● **About this task**
When you transcribe the listing that follows, keep every line exact and omit the pictures.

= = =

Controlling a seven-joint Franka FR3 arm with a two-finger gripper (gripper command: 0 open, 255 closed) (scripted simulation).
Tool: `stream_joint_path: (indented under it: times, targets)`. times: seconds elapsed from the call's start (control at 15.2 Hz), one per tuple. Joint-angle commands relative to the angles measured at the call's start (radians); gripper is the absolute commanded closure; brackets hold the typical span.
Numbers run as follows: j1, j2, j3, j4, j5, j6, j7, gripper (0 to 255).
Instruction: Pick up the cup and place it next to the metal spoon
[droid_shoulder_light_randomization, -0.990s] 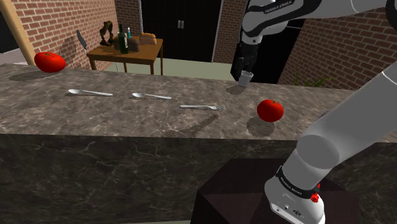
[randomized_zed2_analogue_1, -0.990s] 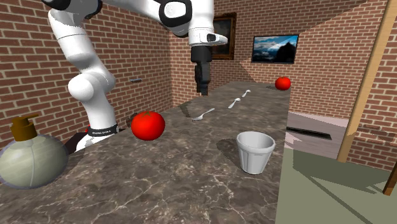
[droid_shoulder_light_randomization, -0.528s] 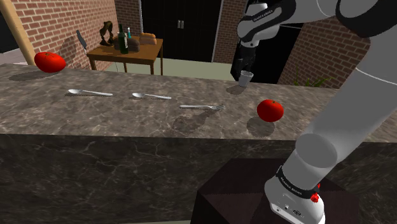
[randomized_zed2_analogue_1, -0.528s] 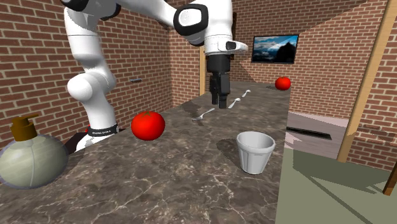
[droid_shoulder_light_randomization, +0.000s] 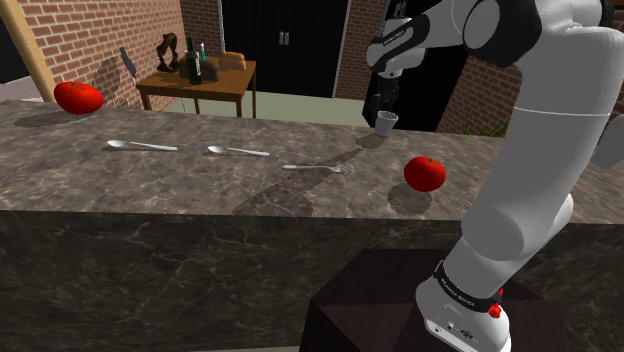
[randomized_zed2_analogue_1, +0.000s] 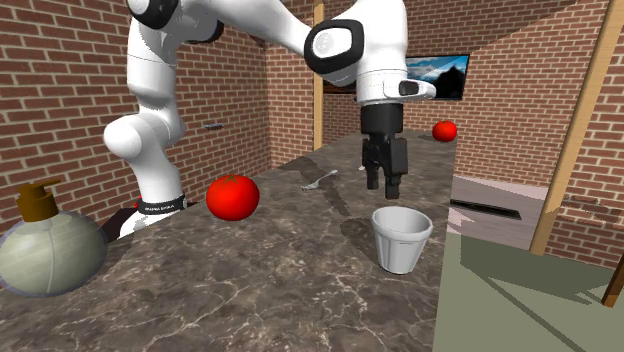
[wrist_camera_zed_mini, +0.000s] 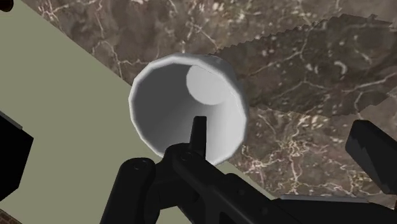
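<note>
The cup (droid_shoulder_light_randomization: 387, 123) is seen upright near the far edge of the tabletop (droid_shoulder_light_randomization: 200, 195), in the upper part of the shoulder view, right of the middle. The end effector (droid_shoulder_light_randomization: 380, 103) is held just above it and is pointed down.

In the second exterior view, the cup (randomized_zed2_analogue_1: 402, 238) is found right of the middle, close to the tabletop's (randomized_zed2_analogue_1: 270, 285) edge. The end effector (randomized_zed2_analogue_1: 385, 183) is hung just over the cup's rim. The cup is not touched.

In the wrist view, the end effector (wrist_camera_zed_mini: 286, 143) is shown open, with its fingers (wrist_camera_zed_mini: 199, 130) set wide apart. One finger is placed over the cup's (wrist_camera_zed_mini: 172, 95) mouth, and the other is kept outside the cup's wall. Nothing is held.

Two spoons (droid_shoulder_light_randomization: 140, 146) (droid_shoulder_light_randomization: 237, 151) are laid in a row at the left of the shoulder view, well apart from the cup. A red tomato (droid_shoulder_light_randomization: 424, 173) is set near the cup, lower in the frame.
</note>
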Motion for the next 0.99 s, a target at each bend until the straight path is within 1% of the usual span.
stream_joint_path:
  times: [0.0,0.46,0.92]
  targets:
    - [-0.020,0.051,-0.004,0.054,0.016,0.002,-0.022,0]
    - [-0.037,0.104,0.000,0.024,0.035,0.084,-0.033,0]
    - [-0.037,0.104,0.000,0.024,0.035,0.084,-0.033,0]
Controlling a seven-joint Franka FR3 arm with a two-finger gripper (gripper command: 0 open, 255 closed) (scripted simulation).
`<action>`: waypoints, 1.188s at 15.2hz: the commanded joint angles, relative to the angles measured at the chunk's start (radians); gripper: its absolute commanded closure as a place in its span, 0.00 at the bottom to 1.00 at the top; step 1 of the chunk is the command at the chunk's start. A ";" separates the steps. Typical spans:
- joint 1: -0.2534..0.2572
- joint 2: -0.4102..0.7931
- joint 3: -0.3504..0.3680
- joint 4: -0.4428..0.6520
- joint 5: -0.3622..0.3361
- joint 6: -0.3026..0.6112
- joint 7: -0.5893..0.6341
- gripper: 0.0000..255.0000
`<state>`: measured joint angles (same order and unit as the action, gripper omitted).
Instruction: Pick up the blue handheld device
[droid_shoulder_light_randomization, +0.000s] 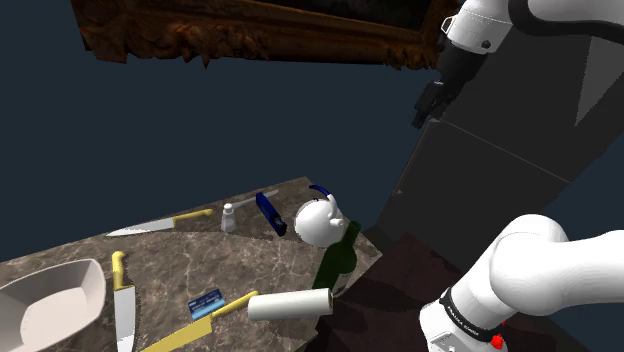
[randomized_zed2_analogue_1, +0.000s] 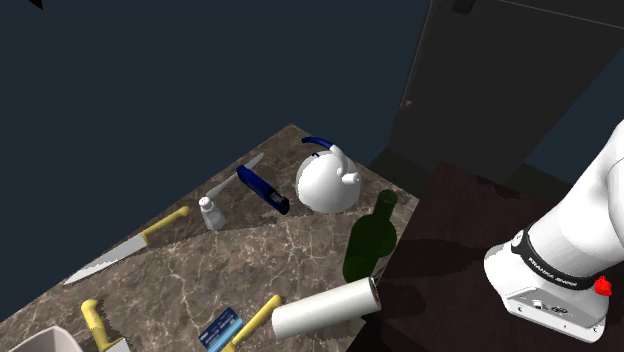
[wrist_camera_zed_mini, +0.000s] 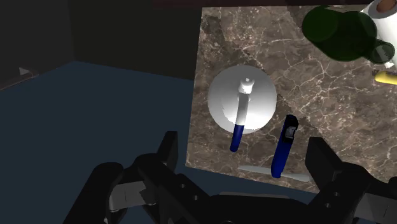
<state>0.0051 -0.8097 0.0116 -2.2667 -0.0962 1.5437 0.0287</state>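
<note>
Hovering above blue handheld device (wrist_camera_zed_mini: 283, 147), claw (wrist_camera_zed_mini: 245, 154) spread, empty.
Approach step; next should lower toward desk (wrist_camera_zed_mini: 324, 95) edge, straddle device, pinch.

Glossy white arm (droid_shoulder_light_randomization: 545, 262) with dark joints, black fingers (wrist_camera_zed_mini: 326, 160) and red base button (droid_shoulder_light_randomization: 497, 341).

Shoulder view: beside stand (droid_shoulder_light_randomization: 410, 265), arm base (droid_shoulder_light_randomization: 500, 290) lower right, looking down-left over marble counter (droid_shoulder_light_randomization: 170, 255). Second exterior view: similar side, nearer, steeper. Wrist view: high above, facing straight down at counter's end. All three share white kettle (droid_shoulder_light_randomization: 318, 222), blue handheld device (droid_shoulder_light_randomization: 270, 213).
</note>
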 joint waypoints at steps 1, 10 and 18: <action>0.000 0.000 0.000 0.000 0.000 0.000 0.000 0.00; 0.009 0.172 0.030 -0.134 0.032 0.290 0.079 0.00; 0.013 0.409 0.060 -0.162 0.047 0.542 0.144 0.00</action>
<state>0.0190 -0.4331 0.0704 -2.4286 -0.0496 2.0528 0.1674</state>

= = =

● **Exercise solution**
Controlling a seven-joint Franka FR3 arm with a two-finger gripper (gripper command: 0 open, 255 closed) (scripted simulation).
Tool: `stream_joint_path: (indented under it: times, targets)`. times: seconds elapsed from the call's start (control at 15.2 Hz), one per tuple. Joint-angle commands relative to the angles measured at the call's start (radians); gripper is the absolute commanded closure; brackets hold the typical span.
Numbers run as follows: j1, j2, j3, j4, j5, j6, j7, gripper (0 to 255).
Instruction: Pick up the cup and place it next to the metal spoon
[droid_shoulder_light_randomization, -0.990s] 
[randomized_zed2_analogue_1, -0.990s] 
[droid_shoulder_light_randomization, -0.528s] 
[randomized_zed2_analogue_1, -0.528s] 
[droid_shoulder_light_randomization, +0.000s] 
[randomized_zed2_analogue_1, +0.000s] 
[wrist_camera_zed_mini, +0.000s] 
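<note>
The cup (droid_shoulder_light_randomization: 387, 123) is seen upright near the far edge of the tabletop (droid_shoulder_light_randomization: 200, 195), in the upper part of the shoulder view, right of the middle. The end effector (droid_shoulder_light_randomization: 380, 103) is held just above it and is pointed down.

In the second exterior view, the cup (randomized_zed2_analogue_1: 402, 238) is found right of the middle, close to the tabletop's (randomized_zed2_analogue_1: 270, 285) edge. The end effector (randomized_zed2_analogue_1: 385, 183) is hung just over the cup's rim. The cup is not touched.

In the wrist view, the end effector (wrist_camera_zed_mini: 286, 143) is shown open, with its fingers (wrist_camera_zed_mini: 199, 130) set wide apart. One finger is placed over the cup's (wrist_camera_zed_mini: 172, 95) mouth, and the other is kept outside the cup's wall. Nothing is held.

Two spoons (droid_shoulder_light_randomization: 140, 146) (droid_shoulder_light_randomization: 237, 151) are laid in a row at the left of the shoulder view, well apart from the cup. A red tomato (droid_shoulder_light_randomization: 424, 173) is set near the cup, lower in the frame.
</note>
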Motion for the next 0.99 s, a target at each bend until the straight path is within 1% of the usual span.
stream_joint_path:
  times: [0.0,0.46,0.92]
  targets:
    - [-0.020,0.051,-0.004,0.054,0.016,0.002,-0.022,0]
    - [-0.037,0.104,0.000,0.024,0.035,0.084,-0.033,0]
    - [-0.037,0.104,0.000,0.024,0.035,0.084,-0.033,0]
Controlling a seven-joint Franka FR3 arm with a two-finger gripper (gripper command: 0 open, 255 closed) (scripted simulation).
`<action>`: waypoints, 1.188s at 15.2hz: the commanded joint angles, relative to the angles measured at the chunk's start (radians); gripper: its absolute commanded closure as a place in its span, 0.00 at the bottom to 1.00 at the top; step 1 of the chunk is the command at the chunk's start. A ";" separates the steps. Typical spans:
- joint 1: -0.2534..0.2572
- joint 2: -0.4102..0.7931
- joint 3: -0.3504..0.3680
- joint 4: -0.4428..0.6520
- joint 5: -0.3622..0.3361
- joint 6: -0.3026..0.6112
- joint 7: -0.5893..0.6341
- gripper: 0.0000..255.0000
`<state>`: measured joint angles (same order and unit as the action, gripper omitted).
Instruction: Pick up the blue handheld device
[droid_shoulder_light_randomization, +0.000s] 
[randomized_zed2_analogue_1, +0.000s] 
[wrist_camera_zed_mini, +0.000s] 
<state>0.0051 -0.8097 0.0116 -2.2667 -0.0962 1.5437 0.0287</state>
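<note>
Hovering above blue handheld device (wrist_camera_zed_mini: 283, 147), claw (wrist_camera_zed_mini: 245, 154) spread, empty.
Approach step; next should lower toward desk (wrist_camera_zed_mini: 324, 95) edge, straddle device, pinch.

Glossy white arm (droid_shoulder_light_randomization: 545, 262) with dark joints, black fingers (wrist_camera_zed_mini: 326, 160) and red base button (droid_shoulder_light_randomization: 497, 341).

Shoulder view: beside stand (droid_shoulder_light_randomization: 410, 265), arm base (droid_shoulder_light_randomization: 500, 290) lower right, looking down-left over marble counter (droid_shoulder_light_randomization: 170, 255). Second exterior view: similar side, nearer, steeper. Wrist view: high above, facing straight down at counter's end. All three share white kettle (droid_shoulder_light_randomization: 318, 222), blue handheld device (droid_shoulder_light_randomization: 270, 213).
</note>
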 joint waypoints at steps 1, 10 and 18: <action>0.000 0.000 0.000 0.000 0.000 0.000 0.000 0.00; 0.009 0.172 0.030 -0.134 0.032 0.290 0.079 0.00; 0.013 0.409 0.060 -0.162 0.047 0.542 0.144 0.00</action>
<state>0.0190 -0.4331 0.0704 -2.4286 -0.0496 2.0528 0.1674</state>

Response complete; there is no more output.